Ironisnya, MNI tak memperoleh perhatian serius dari masyarakat negeri sendiri. Terbukti jarang ada yang berkunjung atas inisiatif pribadi bersama keluarga ke tempat ini. Yang banyak datang justru adalah rombongan murid sekolah atau rombongan lain yang sekadar singgah.
Bernard, wisatawan asal Belanda itu, sangat menyayangkan kalau apresiasi masyarakat Indonesia terhadap museum masih sangat kecil. Padahal karcis masuk di MNI terbilang sangat murah sekali, yakni Rp 5.000 untuk pengunjung dewasa dan Rp 2.000 untuk pengunjung anak-anak. Itupun belum termasuk potongan harga bila datang secara rombongan.

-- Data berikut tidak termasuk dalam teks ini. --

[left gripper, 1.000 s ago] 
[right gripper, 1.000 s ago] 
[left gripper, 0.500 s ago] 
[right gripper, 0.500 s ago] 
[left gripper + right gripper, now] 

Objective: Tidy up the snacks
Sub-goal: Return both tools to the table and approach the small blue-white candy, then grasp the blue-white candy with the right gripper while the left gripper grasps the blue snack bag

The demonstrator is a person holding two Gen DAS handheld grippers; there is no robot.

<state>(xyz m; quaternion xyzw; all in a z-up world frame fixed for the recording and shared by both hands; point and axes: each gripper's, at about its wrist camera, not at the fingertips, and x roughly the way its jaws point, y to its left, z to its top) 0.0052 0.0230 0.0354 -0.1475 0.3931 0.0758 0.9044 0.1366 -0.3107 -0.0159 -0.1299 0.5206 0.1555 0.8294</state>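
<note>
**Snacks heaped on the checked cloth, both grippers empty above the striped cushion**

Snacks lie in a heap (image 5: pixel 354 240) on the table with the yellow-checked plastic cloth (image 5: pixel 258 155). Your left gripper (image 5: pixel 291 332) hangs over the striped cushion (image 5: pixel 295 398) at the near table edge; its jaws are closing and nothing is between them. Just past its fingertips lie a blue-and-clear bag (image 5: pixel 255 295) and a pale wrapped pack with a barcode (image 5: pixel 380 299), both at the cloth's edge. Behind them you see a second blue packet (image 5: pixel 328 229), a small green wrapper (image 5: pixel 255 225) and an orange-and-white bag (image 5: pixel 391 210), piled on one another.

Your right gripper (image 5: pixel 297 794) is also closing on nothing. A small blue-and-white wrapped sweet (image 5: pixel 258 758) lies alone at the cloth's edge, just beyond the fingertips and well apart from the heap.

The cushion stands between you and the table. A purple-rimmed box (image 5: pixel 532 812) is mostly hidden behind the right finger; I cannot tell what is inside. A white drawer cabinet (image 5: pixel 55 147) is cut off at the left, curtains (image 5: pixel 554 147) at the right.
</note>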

Menurut Bernard, di Belanda harga reguler karcis masuk museum adalah 8 Euro (sekitar Rp 100.000). Di Museum Louvre Prancis konon mencapai 20 Euro. Meskipun relatif mahal, ternyata minat mengunjungi museum tetap tinggi. Belum lagi kalau ada pameran khusus, pengunjung harus membeli karcis masuk tambahan. Bahkan tidak jarang mereka harus melalui antrean panjang.
Gedung baru
Dulu keluhan pengunjung MNI adalah ruangan yang terlalu sempit, sumpek, dan pengap ditambah soal penataan koleksi, pencahayaan ruangan, dan perawatan toilet. Pada dasarnya memang masyarakat bernada sinis terhadap museum terlengkap dan terbesar di Indonesia tersebut. Karena itu Museum Nasional sering dipandang hanya berfungsi sebagai gudang barang antik, bukan sebagai etalase ilmu pengetahuan dan pendidikan. Apalagi sebagai objek pariwisata yang populer macam di Eropa atau negara-negara maju lainnya.
Berbeda dengan penataan pameran di gedung lama—Gedung Unit A—di Gedung Arca alur cerita didasarkan atas kerangka tujuh unsur kebudayaan yang berlaku secara universal, yaitu (1) Sistem religi dan upacara keagamaan, (2) Sistem dan organisasi kemasyarakatan, (3) Sistem pengetahuan, (4) Bahasa, (5) Kesenian, (6) Sistem mata pencarian hidup, dan (7) Sistem teknologi dan peralatan.
Ketujuh tema ini kemudian diuraikan lagi ke dalam rincian waktu yang bersifat makro, berdasarkan babakan dalam sejarah Indonesia, yakni masa prasejarah, masa klasik (pengaruh Hindu-Buddha), masa Islam, masa Kolonial, dsb. Penataan koleksi dengan konsep seperti itu dimaksudkan untuk memperjelas gambaran kepada para pengunjung. Dengan demikian benda-benda koleksi yang dipamerkan bisa lebih banyak berbicara karena satu sama lain saling melengkapi sehingga menjadi satu kesatuan yang utuh, bukan sekadar sekumpulan koleksi yang diletakkan dalam satu ruang.